▸ Task brief
Quote word for word the lines below, beginning with the first and ending with the one that has "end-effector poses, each". Drop the pictures.

▸ Data

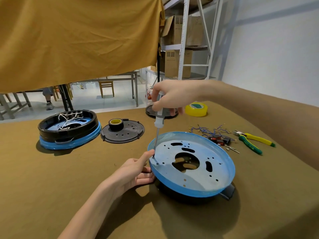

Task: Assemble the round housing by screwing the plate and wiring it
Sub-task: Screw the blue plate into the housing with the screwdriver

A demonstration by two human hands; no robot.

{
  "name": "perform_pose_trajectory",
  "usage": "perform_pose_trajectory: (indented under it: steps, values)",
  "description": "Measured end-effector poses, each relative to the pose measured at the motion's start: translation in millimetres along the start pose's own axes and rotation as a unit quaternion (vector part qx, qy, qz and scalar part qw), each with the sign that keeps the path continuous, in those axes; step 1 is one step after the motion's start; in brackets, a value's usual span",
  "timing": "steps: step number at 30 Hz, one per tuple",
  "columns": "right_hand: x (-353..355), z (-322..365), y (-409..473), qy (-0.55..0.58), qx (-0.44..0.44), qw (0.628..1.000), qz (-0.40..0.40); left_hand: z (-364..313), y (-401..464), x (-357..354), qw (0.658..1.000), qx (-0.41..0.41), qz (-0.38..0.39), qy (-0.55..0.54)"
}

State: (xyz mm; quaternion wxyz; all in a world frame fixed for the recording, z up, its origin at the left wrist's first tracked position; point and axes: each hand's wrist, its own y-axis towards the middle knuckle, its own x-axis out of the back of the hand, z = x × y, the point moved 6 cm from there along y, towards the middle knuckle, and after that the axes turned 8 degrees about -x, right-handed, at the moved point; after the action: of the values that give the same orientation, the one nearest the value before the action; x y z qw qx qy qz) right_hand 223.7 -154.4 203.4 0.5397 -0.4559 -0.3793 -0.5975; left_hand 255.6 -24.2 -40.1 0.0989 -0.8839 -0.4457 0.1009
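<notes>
Far left of both hands, a finished round housing (69, 130) sits on the cloth-covered counter (51, 178): glossy black plastic ring, blue film around its base, white wires looped inside. Just to its right lies a flat black perforated disc (122, 131) with a roll of black tape (116, 123) standing on it.

The left hand (133, 173) rests on the counter against the near-left rim of the round housing being worked on (195, 190), fingers curled under the blue-filmed edge, thumb stretched over the rim and touching the screw spot. The plate (195, 163) lies inside: a pale, matte metal disc with a large round middle hole, curved slots and many small holes, tilted toward the person over a dark plastic body.

The right hand (170, 99), above and behind the left, grips the clear-and-grey handle of a screwdriver (158, 125), fingers wrapped round it; its thin steel shaft stands nearly upright, tip at the plate just beside the left thumb.

Behind the right hand is a yellow tape roll (196, 109). Under the right forearm lie thin blue wires with brass terminals (210, 131), and yellow-green rubber-handled pliers (252, 142)
</notes>
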Motion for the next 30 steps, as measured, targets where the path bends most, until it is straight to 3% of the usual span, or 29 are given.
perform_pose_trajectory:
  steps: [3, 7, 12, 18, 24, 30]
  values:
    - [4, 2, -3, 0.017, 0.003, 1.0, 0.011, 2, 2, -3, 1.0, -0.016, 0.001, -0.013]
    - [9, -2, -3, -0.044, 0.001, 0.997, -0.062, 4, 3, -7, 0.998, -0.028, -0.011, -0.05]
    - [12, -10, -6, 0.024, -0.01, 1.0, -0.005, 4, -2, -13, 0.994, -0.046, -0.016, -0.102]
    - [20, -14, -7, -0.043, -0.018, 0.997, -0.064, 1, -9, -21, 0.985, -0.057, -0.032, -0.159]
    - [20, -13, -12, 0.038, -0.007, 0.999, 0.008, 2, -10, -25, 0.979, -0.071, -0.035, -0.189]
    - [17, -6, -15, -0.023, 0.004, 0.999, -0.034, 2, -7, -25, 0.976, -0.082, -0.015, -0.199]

▸ Solution for this task
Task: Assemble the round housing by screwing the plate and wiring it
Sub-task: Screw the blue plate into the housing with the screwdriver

A demonstration by two human hands; no robot.

{
  "name": "perform_pose_trajectory",
  "usage": "perform_pose_trajectory: (indented under it: steps, values)",
  "description": "Measured end-effector poses, each relative to the pose measured at the motion's start: translation in millimetres along the start pose's own axes and rotation as a unit quaternion (vector part qx, qy, qz and scalar part qw), each with the sign that keeps the path continuous, in those axes; step 1 is one step after the motion's start; in brackets, a value's usual span",

That wraps up the exercise.